Tactics and Behavior
ShinyHunters demonstrates a consistent operational pattern centered on data exfiltration and psychological pressure rather than traditional ransomware encryption. Key behaviors include:
- Data-first extortion: Prioritizing theft and public exposure over system disruption
- Public negotiation tactics: Publishing messages criticizing victims and urging payment
- Mass data packaging: Releasing structured datasets with clear organization for resale or public consumption
- Credential and cloud exploitation: Leveraging access to SaaS platforms, internal tools, and cloud storage systems
The group frequently includes taunting or confrontational messaging within leak posts, framing non-payment as irresponsible behavior by company leadership. Messaging often targets reputational risk and attempts to influence public perception.
BreachForums Position
ShinyHunters has publicly distanced itself from current versions of BreachForums following its seizure by law enforcement in October 2025. The group claims that any active forums operating under the BreachForums name are fraudulent and has threatened to release historical backups—including private messages, IP addresses, and user data—if such platforms continue to operate.

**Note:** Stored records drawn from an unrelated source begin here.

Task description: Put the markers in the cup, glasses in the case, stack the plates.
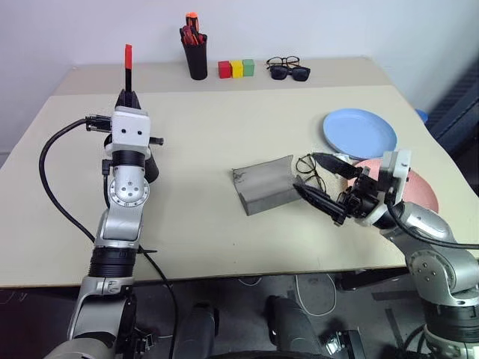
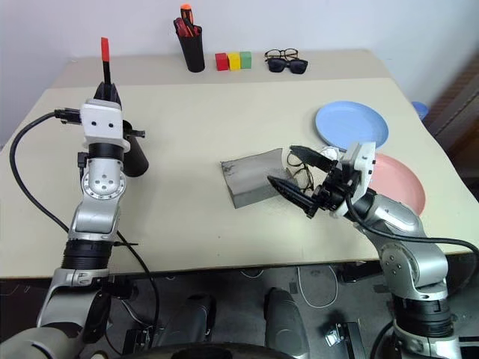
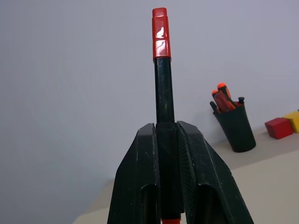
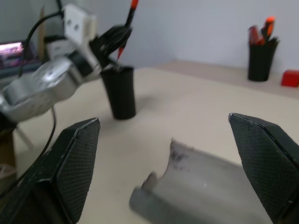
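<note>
Above the black cup [image 4: 119,93], on the table's left side, I have the red marker [image 1: 128,66] pinched between the left gripper [image 1: 130,99] fingers, which close narrowly on its dark barrel. The marker's long axis runs nearly vertical, red cap uppermost, tail end low between the fingers. The cup stands just below and slightly nearer me than the gripper, mostly hidden behind the left wrist in the head views; the right wrist view shows its open mouth directly under the marker. My judgement: the coming move turns on tipping or lowering the marker along its own axis into that mouth, and the left arm is plainly the one for it.

Across the table, the right gripper [image 1: 325,183] stands spread wide, holding nothing, its fingers flanking the wire-framed glasses [image 1: 309,168] that lie between the grey case [image 1: 263,185] and the salmon plate [image 1: 420,187]. The case's long axis runs obliquely, open end toward the glasses. The light blue plate [image 1: 360,132] lies just behind the pink one, the two unstacked.

Room is ample: bare tabletop [image 1: 209,127] surrounds the cup. The pen holder [image 1: 197,58], coloured blocks [image 1: 236,69] and spare eyewear [image 1: 289,69] sit well apart at the far edge.
</note>
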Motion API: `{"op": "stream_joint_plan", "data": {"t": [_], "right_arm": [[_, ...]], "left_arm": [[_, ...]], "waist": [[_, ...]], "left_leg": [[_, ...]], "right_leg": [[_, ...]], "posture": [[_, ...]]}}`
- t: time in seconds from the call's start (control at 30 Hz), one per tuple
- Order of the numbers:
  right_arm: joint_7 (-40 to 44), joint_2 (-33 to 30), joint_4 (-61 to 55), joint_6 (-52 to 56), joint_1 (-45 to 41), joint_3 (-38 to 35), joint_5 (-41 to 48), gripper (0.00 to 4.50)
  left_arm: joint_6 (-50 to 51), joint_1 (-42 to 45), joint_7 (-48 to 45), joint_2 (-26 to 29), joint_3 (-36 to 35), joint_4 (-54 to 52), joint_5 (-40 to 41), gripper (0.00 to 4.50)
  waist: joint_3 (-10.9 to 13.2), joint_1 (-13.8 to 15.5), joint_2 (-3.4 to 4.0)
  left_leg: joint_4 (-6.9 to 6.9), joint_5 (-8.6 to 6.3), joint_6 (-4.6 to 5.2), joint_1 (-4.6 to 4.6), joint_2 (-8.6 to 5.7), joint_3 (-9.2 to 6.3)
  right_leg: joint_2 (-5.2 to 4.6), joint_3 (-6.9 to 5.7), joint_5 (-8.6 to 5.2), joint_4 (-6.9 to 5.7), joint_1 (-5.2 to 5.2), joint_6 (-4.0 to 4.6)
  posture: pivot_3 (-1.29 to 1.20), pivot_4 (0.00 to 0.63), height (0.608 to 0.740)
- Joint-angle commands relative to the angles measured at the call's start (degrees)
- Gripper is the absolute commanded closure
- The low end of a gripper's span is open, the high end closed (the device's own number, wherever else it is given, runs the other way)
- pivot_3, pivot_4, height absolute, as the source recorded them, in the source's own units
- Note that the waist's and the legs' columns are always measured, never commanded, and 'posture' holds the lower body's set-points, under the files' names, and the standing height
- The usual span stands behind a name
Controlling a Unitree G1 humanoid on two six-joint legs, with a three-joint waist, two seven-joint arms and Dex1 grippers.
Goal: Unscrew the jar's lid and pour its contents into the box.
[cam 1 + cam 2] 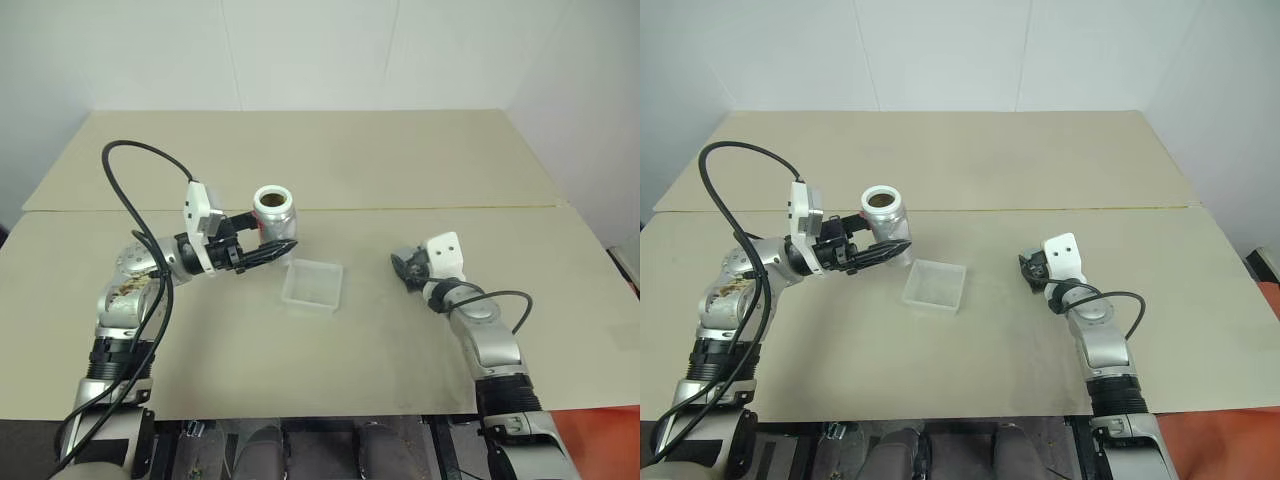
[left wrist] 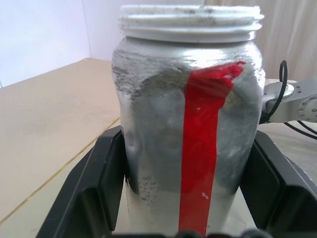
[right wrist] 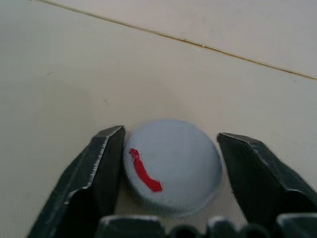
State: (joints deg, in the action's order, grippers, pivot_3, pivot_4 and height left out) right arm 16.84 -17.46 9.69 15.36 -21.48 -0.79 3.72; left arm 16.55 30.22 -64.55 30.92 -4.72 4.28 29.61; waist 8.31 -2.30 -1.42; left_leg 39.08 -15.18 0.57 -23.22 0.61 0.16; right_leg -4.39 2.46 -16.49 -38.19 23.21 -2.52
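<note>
Left pincer (image 1: pixel 268 250): clamped on the jar, fingers (image 2: pixel 94 188) pressed to both of its sides, holding it clear above the surface.
Jar (image 1: pixel 273 213): upright, mouth uncovered, red stripe down its silvery wall; something brown visible inside.
Box (image 1: pixel 313 285): resting on the surface (image 1: pixel 330 170), just beside and below the jar, toward the right arm.
Right pincer (image 3: pixel 171 163): low at the surface, fingers spread to either side of the lid, a gap visible on one side.
Lid (image 3: pixel 172 166): flat on the surface between those fingers, red mark on top, well apart from the box.
</note>
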Motion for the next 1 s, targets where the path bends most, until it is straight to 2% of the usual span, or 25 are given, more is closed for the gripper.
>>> {"op": "stream_joint_plan", "data": {"t": [0.03, 0.2, 0.3, 0.4, 0.53, 0.63, 0.7, 0.8, 0.87, 1.0], "right_arm": [[1.9, -1.2, -4.2, 1.3, 1.5, -1.0, 1.2, 0.02], [8.4, -6.7, -15.7, 5.8, 4.8, -2.2, 4.6, 0.02], [14.2, -11.2, -22.1, 9.3, 5.0, -3.1, 8.7, 0.02], [23.0, -17.7, -27.1, 13.1, 4.1, -3.5, 14.3, 0.02], [34.8, -26.0, -30.7, 14.8, 1.6, -2.9, 20.5, 0.02], [38.6, -27.8, -31.3, 14.5, 0.5, -2.6, 22.7, 0.02], [39.7, -28.0, -31.3, 13.8, -0.1, -2.1, 22.9, 0.02], [39.4, -27.4, -31.1, 13.6, -0.8, -1.4, 22.2, 0.02], [39.0, -27.0, -31.1, 13.5, -1.1, -0.9, 21.9, 0.02], [38.7, -27.0, -32.1, 13.1, -0.7, 0.0, 21.1, 0.02]], "left_arm": [[0.0, 0.2, 0.0, 0.7, -1.2, -1.9, 1.1, 1.6], [-0.8, 0.4, -1.1, 2.1, -1.1, -0.7, 0.1, 1.6], [-1.7, 1.0, -2.2, 3.4, -0.7, 0.4, -0.8, 1.6], [-6.2, 2.9, -1.7, 4.6, 0.4, 3.2, -5.1, 1.6], [-20.4, 8.1, 3.3, 5.0, 4.4, 9.7, -17.5, 1.6], [-27.4, 10.6, 6.5, 3.8, 5.8, 14.1, -22.1, 1.6], [-31.9, 12.6, 10.0, 2.9, 6.9, 16.7, -25.8, 1.6], [-44.0, 15.4, 15.3, 2.3, 9.8, 20.7, -33.4, 1.6], [-49.5, 16.5, 17.2, 1.4, 10.8, 22.2, -35.1, 1.6], [-67.7, 19.7, 27.8, 3.4, 15.2, 25.8, -49.7, 1.6]], "waist": [[0.0, 0.0, 0.0], [0.0, 0.2, 0.0], [0.0, 0.2, 0.0], [0.0, 0.2, 0.0], [0.0, 1.0, -0.01], [0.0, 1.6, -0.01], [0.0, 1.7, -0.02], [0.0, 1.8, -0.04], [0.0, 2.0, -0.05], [0.0, 2.4, -0.05]], "left_leg": [[0.0, 0.0, 0.0, 0.0, 0.0, 0.0], [-0.01, -0.02, 0.03, -0.05, 0.0, 0.0], [0.0, -0.02, 0.03, -0.03, 0.01, -0.01], [0.0, -0.02, 0.04, 0.03, 0.03, 0.0], [0.02, -0.04, 0.07, 0.03, -0.11, 0.0], [0.03, -0.06, 0.1, 0.02, -0.15, 0.0], [0.06, -0.08, 0.14, -0.04, -0.17, 0.0], [0.14, -0.1, 0.17, -0.12, -0.2, 0.0], [0.16, -0.1, 0.17, -0.13, -0.21, 0.0], [0.16, -0.1, 0.17, -0.13, -0.22, 0.0]], "right_leg": [[0.0, 0.0, 0.0, 0.0, 0.0, 0.0], [-0.02, 0.0, 0.0, 0.04, 0.02, 0.0], [0.02, -0.01, 0.0, 0.05, -0.01, 0.0], [0.05, -0.01, 0.0, 0.12, -0.05, 0.0], [0.04, -0.03, 0.0, 0.19, -0.1, 0.0], [0.02, -0.03, 0.0, 0.19, -0.12, 0.0], [0.0, -0.03, 0.0, 0.2, -0.1, 0.0], [-0.03, -0.03, 0.0, 0.17, -0.04, -0.01], [-0.04, -0.04, 0.0, 0.16, -0.05, -0.01], [-0.05, -0.03, 0.0, 0.16, -0.04, -0.01]], "posture": [[0.0, 0.15, 0.74], [0.0, 0.15, 0.74], [0.0, 0.15, 0.74], [0.0, 0.15, 0.74], [0.0, 0.15, 0.74], [0.0, 0.15, 0.74], [0.0, 0.15, 0.74], [0.0, 0.15, 0.74], [0.0, 0.15, 0.74], [0.0, 0.15, 0.74]]}}
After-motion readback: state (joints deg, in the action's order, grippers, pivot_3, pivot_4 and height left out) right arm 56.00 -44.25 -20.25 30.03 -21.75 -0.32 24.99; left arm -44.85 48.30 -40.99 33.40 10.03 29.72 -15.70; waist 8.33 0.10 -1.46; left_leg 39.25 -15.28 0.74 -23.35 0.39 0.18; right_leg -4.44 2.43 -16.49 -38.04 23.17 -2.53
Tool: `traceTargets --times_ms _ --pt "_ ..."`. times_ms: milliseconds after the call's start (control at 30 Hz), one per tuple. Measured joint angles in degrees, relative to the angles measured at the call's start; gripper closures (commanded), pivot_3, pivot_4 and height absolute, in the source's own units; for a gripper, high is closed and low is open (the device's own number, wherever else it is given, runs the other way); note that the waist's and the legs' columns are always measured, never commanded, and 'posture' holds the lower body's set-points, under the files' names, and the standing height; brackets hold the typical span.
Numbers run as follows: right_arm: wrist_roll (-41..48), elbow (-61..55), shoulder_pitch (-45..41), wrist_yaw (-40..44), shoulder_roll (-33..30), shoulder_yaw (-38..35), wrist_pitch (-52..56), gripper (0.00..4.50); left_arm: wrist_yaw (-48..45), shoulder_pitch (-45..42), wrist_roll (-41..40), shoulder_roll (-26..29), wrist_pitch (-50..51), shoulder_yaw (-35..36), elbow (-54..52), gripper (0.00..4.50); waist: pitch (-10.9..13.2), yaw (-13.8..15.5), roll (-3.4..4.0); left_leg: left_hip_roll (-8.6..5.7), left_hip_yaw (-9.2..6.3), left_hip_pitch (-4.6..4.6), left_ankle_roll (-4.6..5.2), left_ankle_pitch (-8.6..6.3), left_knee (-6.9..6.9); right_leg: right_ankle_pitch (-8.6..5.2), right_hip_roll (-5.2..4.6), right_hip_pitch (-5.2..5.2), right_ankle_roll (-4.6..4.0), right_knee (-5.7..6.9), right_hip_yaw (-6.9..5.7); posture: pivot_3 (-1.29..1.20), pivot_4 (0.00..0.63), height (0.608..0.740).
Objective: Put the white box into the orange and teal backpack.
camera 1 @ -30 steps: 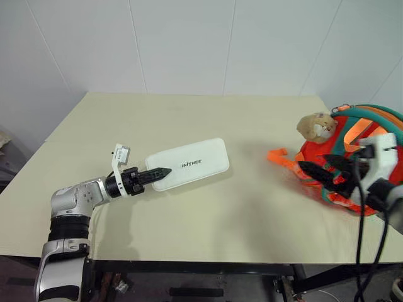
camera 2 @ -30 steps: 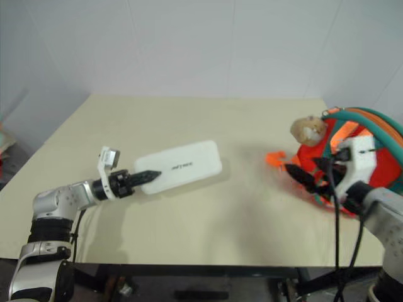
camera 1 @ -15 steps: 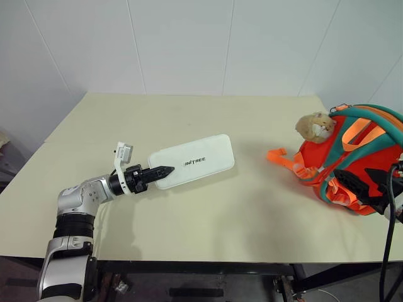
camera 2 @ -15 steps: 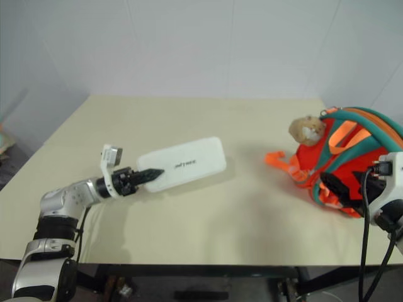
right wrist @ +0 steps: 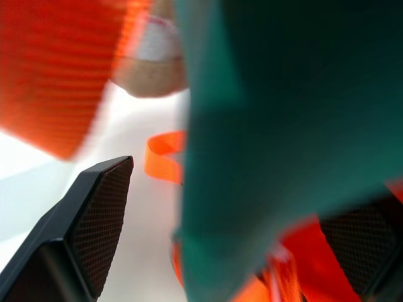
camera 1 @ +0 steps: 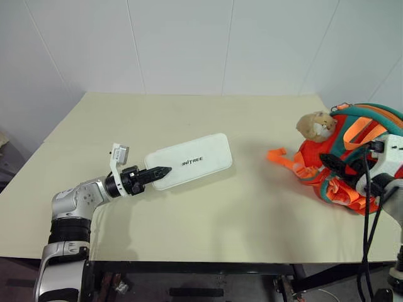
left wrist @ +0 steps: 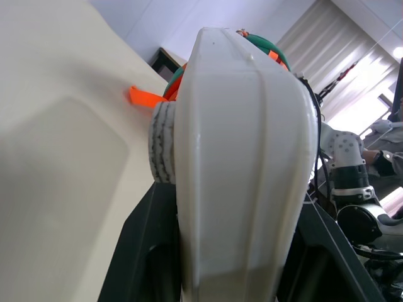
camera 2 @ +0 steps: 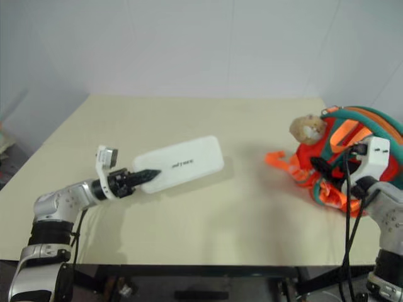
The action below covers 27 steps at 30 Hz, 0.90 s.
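Observation:
The white box (camera 1: 189, 162), long and flat with dark lettering, lies slanted over the table's left half. My left gripper (camera 1: 158, 171) is shut on its near end. In the left wrist view the box (left wrist: 242, 157) stands edge-on between the black fingers (left wrist: 148, 258). The orange and teal backpack (camera 1: 362, 135) sits at the table's right edge, a tan plush toy (camera 1: 317, 125) on its left side. My right gripper (camera 1: 332, 165) is open against the backpack's front. In the right wrist view a teal strap (right wrist: 271, 126) lies between its spread fingers (right wrist: 94, 220).
The beige table (camera 1: 189, 113) stands against white walls. Orange webbing (camera 1: 280, 156) trails from the backpack toward the middle. A black cable (camera 1: 365, 207) hangs from my right wrist near the table's front right corner.
My right gripper drew back toward the table's right corner, then pushed forward into the backpack's front, still open. The left gripper and the box have kept their place.

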Motion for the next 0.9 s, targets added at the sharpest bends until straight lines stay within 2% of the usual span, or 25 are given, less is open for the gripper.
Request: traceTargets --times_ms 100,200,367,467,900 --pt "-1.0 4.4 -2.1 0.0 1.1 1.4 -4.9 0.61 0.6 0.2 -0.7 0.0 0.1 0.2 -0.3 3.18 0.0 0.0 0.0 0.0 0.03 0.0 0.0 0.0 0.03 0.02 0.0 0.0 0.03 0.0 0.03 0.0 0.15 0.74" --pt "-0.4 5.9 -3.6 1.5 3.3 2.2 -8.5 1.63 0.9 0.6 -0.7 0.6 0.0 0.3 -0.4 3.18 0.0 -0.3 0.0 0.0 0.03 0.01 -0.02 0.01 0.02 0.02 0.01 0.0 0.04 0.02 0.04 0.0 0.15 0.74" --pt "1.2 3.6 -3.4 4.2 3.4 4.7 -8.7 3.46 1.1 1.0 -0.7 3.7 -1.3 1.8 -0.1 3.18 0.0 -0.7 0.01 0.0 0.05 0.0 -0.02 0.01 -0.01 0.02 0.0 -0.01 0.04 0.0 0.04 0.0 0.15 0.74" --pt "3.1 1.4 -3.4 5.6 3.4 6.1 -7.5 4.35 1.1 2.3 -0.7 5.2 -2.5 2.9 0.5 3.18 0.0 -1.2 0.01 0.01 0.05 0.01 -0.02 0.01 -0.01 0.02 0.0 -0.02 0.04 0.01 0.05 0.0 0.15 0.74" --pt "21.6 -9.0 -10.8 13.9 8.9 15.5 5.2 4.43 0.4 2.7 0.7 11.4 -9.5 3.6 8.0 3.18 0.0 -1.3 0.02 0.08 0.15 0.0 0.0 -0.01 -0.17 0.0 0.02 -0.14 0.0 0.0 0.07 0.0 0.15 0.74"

They also claim to possess exploitation capabilities targeting MyBB forum software, suggesting the ability to compromise or monitor similar platforms.
Recent Trends
Activity observed in 2026 reflects a shift toward higher-volume, more automated targeting, particularly against organizations with large customer datasets stored in centralized cloud systems. The scale and frequency of disclosures suggest either expanded operational capacity or increased reliance on repeatable exploitation techniques.
The group’s continued activity across multiple sectors, combined with the size of claimed datasets, indicates ongoing access to enterprise-level environments and persistent effectiveness despite prior law enforcement actions.
Notes
ShinyHunters remains one of the more visible threat actors due to its public leak infrastructure and aggressive communication style. While attribution remains complex, the group’s branding and messaging consistency suggest a coordinated operation rather than isolated actors.
The combination of large-scale data exposure, public pressure tactics, and repeated targeting of cloud-based systems positions ShinyHunters as a significant ongoing threat to organizations relying on centralized data platforms.